• [Your task]
Find every line in the records below that holds the word "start", and copy it out.

(Records from a dataset)
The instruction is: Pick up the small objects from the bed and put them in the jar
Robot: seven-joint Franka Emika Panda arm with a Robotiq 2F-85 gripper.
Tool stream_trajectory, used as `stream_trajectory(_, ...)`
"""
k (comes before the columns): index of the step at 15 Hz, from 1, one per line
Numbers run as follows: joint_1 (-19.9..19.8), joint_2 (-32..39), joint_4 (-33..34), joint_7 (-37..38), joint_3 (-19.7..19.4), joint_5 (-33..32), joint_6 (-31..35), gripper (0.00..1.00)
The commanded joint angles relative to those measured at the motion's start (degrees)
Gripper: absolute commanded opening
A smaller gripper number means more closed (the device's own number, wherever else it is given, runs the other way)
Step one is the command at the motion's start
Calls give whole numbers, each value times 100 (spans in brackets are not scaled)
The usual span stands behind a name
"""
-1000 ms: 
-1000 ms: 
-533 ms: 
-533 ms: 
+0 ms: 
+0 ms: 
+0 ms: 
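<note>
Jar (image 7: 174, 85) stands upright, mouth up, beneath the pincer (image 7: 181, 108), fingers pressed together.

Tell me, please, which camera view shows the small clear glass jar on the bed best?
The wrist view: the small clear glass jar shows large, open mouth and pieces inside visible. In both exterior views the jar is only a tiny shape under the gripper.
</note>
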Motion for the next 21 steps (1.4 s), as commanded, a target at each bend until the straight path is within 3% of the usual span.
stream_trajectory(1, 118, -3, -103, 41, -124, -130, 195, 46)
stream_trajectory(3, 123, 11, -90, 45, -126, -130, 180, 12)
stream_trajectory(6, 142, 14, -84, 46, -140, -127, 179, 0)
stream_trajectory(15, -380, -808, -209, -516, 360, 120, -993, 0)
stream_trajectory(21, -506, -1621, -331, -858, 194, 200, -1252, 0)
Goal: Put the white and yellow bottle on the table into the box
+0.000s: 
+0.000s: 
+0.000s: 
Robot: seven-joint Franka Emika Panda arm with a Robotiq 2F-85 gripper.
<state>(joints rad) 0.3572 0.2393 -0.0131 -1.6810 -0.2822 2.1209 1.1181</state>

• [Task solution]
The commanded joint angles relative to those measured at the motion's start (degrees)
Step one is the command at the motion's start

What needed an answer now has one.